In this month’s New Voices Revisited, we return to the fantastic “The Wheelchair” by Mahreen Sohail, originally the third place finalist in our 2017 Flash Fiction Contest. In this somber piece, a young woman deals with her father’s sickness by placing herself in his wheelchair for a few minutes in a grocery store. The result is a touching examination of perspective and pity, and how we treat the sick.
When she cried her face swelled like a watermelon and her eyes became like seeds she could spit out. It was the saddest thing you ever saw except for my father dying.
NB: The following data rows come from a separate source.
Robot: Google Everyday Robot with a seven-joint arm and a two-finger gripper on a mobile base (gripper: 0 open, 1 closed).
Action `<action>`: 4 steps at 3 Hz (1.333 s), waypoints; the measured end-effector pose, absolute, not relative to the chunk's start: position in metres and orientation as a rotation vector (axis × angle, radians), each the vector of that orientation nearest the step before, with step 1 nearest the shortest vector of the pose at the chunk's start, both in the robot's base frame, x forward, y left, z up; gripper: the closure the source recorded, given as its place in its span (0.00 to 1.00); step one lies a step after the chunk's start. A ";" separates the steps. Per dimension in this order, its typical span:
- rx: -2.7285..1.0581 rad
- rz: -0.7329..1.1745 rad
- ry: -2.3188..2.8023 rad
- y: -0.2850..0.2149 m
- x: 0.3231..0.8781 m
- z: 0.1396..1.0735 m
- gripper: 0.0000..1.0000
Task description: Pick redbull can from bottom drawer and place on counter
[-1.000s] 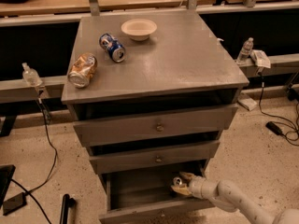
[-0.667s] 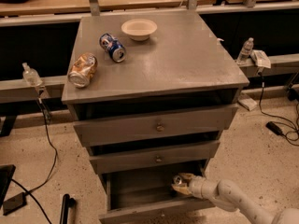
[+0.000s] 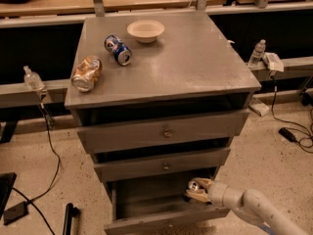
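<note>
The bottom drawer [image 3: 166, 222] is pulled open at the foot of the grey cabinet. My gripper [image 3: 197, 192] reaches in from the lower right, at the drawer's right side. Its tan fingers [image 3: 201, 197] are closed around the redbull can [image 3: 194, 185]. Only the can's silver top shows; its body is hidden by the fingers and the dark drawer. The can stands low inside the drawer. The counter [image 3: 181, 67] is the cabinet's grey top, well above the gripper.
On the counter lie a short blue can [image 3: 118, 49], an orange-brown can [image 3: 87, 73] and a cream bowl [image 3: 145, 30]. Two upper drawers [image 3: 164, 132] stick out slightly above the open one. Plastic bottles [image 3: 257, 53] and cables flank the cabinet.
</note>
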State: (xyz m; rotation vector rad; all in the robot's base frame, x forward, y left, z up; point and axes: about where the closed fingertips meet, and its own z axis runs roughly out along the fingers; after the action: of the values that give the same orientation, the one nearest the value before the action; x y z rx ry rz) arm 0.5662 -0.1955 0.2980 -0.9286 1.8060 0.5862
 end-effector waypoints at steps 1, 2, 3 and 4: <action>-1.076 0.538 1.812 -0.190 0.539 0.378 1.00; -1.209 0.509 1.809 -0.178 0.525 0.439 1.00; -1.306 0.458 1.691 -0.195 0.536 0.559 1.00; -1.279 0.464 1.544 -0.215 0.530 0.624 1.00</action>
State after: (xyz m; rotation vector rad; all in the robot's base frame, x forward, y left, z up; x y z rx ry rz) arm 0.5300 -0.2153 0.6239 -1.2786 1.5437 0.4639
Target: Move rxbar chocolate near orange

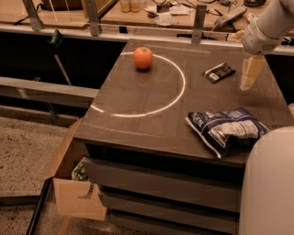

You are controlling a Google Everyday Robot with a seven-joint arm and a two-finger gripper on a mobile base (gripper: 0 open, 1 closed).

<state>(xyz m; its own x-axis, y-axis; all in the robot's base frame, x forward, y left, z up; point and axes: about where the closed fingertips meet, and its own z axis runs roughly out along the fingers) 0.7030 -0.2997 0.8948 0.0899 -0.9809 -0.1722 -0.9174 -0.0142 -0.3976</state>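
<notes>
The rxbar chocolate (219, 72), a small flat black bar with a white end, lies on the dark table (138, 98) at the far right. The orange (143, 58) sits at the far side of the table, on the white arc, well left of the bar. My gripper (249, 78) hangs from the arm at the upper right, pointing down, just right of the bar and a little above the table. It holds nothing that I can see.
A blue-and-white chip bag (226, 127) lies at the front right of the table. A white arc (177, 94) is marked on the top. A cardboard box (69, 183) stands on the floor at the left. A cluttered bench (161, 13) runs behind.
</notes>
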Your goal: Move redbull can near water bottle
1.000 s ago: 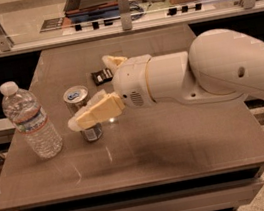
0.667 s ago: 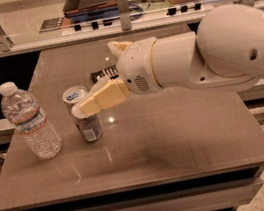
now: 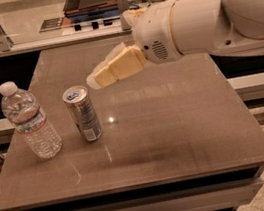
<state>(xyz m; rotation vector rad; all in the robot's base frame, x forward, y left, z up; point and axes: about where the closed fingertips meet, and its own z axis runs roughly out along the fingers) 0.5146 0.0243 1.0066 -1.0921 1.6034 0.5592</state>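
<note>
Redbull can (image 3: 82, 113): You can see it standing on the brown table (image 3: 178, 135), in the left middle of the frame.
Which way it points: Its long side runs up and down. Its blue-tinted top faces up.
Water bottle (image 3: 29, 123): It stands upright too, white cap on top, at the left of the frame.
Can and bottle: The can is just beside the bottle, on the bottle's right. A small gap shows between them, so they do not touch.
Gripper (image 3: 113, 69): It hangs in the air, up and to the right of the can. It is not touching the can or the bottle.
Pincer: You cannot tell whether it is apart or together.
Cut off: The big white arm (image 3: 207, 13) runs out of the frame at the upper right.
Hard to make out: You cannot read the marks on the can. The things on the far counter (image 3: 35, 43) at the top are too small to name.
</note>
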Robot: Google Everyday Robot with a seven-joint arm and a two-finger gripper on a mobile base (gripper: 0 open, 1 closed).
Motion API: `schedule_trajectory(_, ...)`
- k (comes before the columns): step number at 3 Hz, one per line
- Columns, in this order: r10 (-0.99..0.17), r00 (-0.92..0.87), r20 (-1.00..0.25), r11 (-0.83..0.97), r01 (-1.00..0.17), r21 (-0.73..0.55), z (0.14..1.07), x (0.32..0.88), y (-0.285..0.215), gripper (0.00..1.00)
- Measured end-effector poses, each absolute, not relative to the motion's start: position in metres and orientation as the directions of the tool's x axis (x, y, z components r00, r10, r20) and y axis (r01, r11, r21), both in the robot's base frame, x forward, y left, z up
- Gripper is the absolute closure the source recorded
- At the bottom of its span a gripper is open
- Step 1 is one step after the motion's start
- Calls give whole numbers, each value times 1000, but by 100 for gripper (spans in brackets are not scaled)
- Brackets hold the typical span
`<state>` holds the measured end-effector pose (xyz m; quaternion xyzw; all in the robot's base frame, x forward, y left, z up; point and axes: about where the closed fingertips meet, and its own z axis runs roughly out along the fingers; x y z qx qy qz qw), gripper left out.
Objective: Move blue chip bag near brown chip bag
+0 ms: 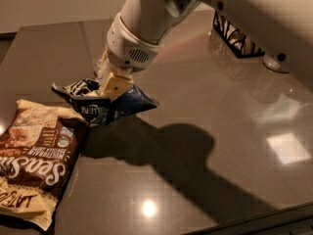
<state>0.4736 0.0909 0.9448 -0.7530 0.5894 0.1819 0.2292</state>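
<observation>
1. The gripper (110, 88) sits over the left-centre of the table (220, 131). The arm comes down to it from 1 o'clock.
2. Hand state: jaws narrow, pinched on the top crease of the blue chip bag (105, 109). One cream pad (116, 83) shows flat against the foil. Nothing else is in the grip.
3. The blue chip bag is directly under the gripper, long axis roughly 9-to-3, right tip a bit lower. I can't tell if its underside clears the table or rests on it.
4. Key relation: the brown chip bag (39, 155) lies at 7–8 o'clock from the gripper, flat, long axis about 1-to-7. Its upper-right corner is just beside the blue bag's lower-left edge. Touching or a hair apart, can't tell.
5. Judgement: "near" looks met, or as good as. What's left is probably lower and release, not more travel. Pushing further toward 8 o'clock risks riding up onto the brown bag.
6. Risk: light crinkled foil may cling to a pad or flop over on release.
7. The wire basket (234, 35) is at 2 o'clock from the gripper, well apart, so not a factor.
</observation>
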Motion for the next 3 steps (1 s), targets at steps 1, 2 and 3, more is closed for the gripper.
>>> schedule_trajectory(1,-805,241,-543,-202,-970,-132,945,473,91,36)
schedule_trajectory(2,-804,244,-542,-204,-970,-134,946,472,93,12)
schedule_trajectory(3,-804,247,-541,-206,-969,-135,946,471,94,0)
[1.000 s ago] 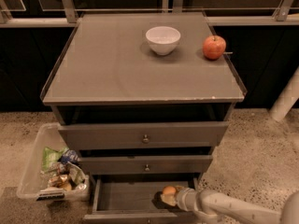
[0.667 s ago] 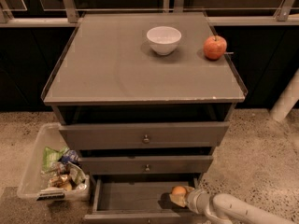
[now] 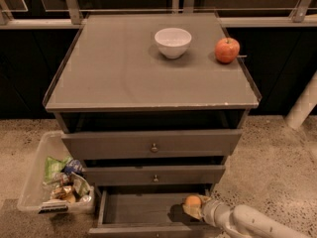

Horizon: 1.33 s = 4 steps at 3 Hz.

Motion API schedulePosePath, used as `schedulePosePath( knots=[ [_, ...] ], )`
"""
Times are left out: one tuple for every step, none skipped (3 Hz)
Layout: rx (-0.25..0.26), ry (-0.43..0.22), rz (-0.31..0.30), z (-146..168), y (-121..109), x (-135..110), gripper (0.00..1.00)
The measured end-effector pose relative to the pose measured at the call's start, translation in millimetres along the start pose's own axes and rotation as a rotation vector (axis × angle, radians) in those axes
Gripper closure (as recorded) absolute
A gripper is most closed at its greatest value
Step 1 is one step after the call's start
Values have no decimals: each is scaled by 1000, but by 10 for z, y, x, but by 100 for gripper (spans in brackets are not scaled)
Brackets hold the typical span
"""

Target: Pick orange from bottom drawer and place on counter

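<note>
Reaching in from below the counter's [image 3: 124,68] front right corner, the gripper [image 3: 194,208] sits at the right end of the bottom drawer [image 3: 138,209], which is pulled out well forward of the counter's front edge. Its jaws are clenched on the orange [image 3: 192,200], which shows just above the tan fingertips and casts a dark shadow on the drawer's grey floor, on the side towards the counter's left. The pale arm [image 3: 247,222] trails away beyond the counter's right side. Between the counter and the bottom drawer, two knobbed drawers, the upper drawer [image 3: 153,144] and the middle drawer [image 3: 155,175], stand partly open. On the counter a white bowl [image 3: 173,42] stands near the back, right of middle, and a red apple [image 3: 227,50] lies by the right rim, apart from the bowl. Below the counter's left front corner, a clear plastic bin [image 3: 34,182] of wrappers rests on the speckled floor
</note>
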State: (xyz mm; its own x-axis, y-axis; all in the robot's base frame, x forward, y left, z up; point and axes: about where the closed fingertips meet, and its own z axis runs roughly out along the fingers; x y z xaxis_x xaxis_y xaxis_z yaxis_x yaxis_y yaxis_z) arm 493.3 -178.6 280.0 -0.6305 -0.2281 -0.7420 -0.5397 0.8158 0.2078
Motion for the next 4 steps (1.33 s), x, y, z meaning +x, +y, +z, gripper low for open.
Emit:
schedulePosePath(
  knots=[
    [-43,-106,-95,-529,96,-381,100],
    [-98,-188,-192,-1051,207,-787,100],
    [-149,-247,-260,-1378,277,-1101,100],
    [-172,-251,-263,-1389,340,-1101,100]
  ],
)
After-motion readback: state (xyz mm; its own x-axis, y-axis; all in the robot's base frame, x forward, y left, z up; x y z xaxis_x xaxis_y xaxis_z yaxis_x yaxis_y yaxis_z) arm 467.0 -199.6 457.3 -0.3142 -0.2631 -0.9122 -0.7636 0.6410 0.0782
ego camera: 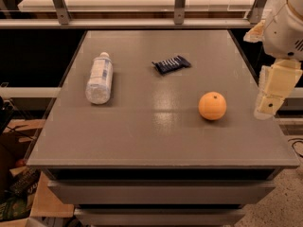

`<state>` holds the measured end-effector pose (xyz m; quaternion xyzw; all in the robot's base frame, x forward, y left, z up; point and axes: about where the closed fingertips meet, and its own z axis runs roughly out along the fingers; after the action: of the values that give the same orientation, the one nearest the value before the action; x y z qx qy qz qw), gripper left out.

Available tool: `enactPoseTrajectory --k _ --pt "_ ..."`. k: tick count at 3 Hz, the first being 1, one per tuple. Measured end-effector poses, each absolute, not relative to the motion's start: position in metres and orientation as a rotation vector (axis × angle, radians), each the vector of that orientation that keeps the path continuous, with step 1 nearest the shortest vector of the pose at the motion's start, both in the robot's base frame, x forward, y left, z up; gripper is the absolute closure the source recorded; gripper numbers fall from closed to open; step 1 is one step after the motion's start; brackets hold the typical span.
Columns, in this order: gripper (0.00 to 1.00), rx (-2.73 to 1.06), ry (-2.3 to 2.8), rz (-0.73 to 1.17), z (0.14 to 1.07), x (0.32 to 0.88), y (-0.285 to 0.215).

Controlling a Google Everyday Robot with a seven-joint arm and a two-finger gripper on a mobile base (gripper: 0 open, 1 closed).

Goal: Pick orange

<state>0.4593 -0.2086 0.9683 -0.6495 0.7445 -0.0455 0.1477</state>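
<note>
The orange (212, 106) is a round, bright orange fruit with a small dark dimple on top. It sits on the grey table (142, 136), right of centre. My gripper (266, 109) hangs at the table's right edge, to the right of the orange and a little above the surface. It is apart from the orange and touches nothing. The white arm rises behind it toward the top right corner.
A clear plastic bottle (99, 78) lies on its side at the table's left. A dark blue snack packet (171, 64) lies at the back centre. A shelf rail with metal posts (179, 4) runs behind the table. Cardboard boxes (19, 183) sit on the floor at the lower left.
</note>
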Motion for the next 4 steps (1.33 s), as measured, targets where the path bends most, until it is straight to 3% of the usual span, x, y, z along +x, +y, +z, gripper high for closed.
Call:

We bought the wheelchair first, my mother, my brother and I. We took our father to the grocery store. He asked us to stop near the tubs of pickled garlic, pickled mango, pickled chili, pickled olives. Wouldn’t it be lovely to be pickled he said, face laughing and cracked like a prune. This was the time after we were visited by the lady who said she knew a ghost and the ghost declared our father wasn’t sick. What a day that was. We were all in high spirits.
My father asked, Could this turn into a miracle story, and we didn’t have the heart to say No, though of course our hearts were screaming, No. We were living with our aunt whose house was close to all the hospitals. We were so sad in her house. Every day, I wore the same clothes.
My father wafted in and out of sleep. He waved his hands in the air, his fingers twirled above his head. We thought, He’s speaking to the ghost. We woke him up all the time. We were afraid he would offend the ghost and the ghost would take away his good diagnosis.
My father couldn’t go to the toilet on his own. He had to be helped on and off the seat. He took medicine all the time, for iron, for blood, to stop the pain. What a way to make the human body function. What a way to be sad. Some days he looked closely at his hand and at all the white pills in it and asked, What is all this powder? We spoke to him like he was a child. Every day I cried and cried and sometimes my mother tried to stop me and sometimes she gave in. When she cried her face swelled like a watermelon and her eyes became like seeds she could spit out. It was the saddest thing you ever saw except for my father dying.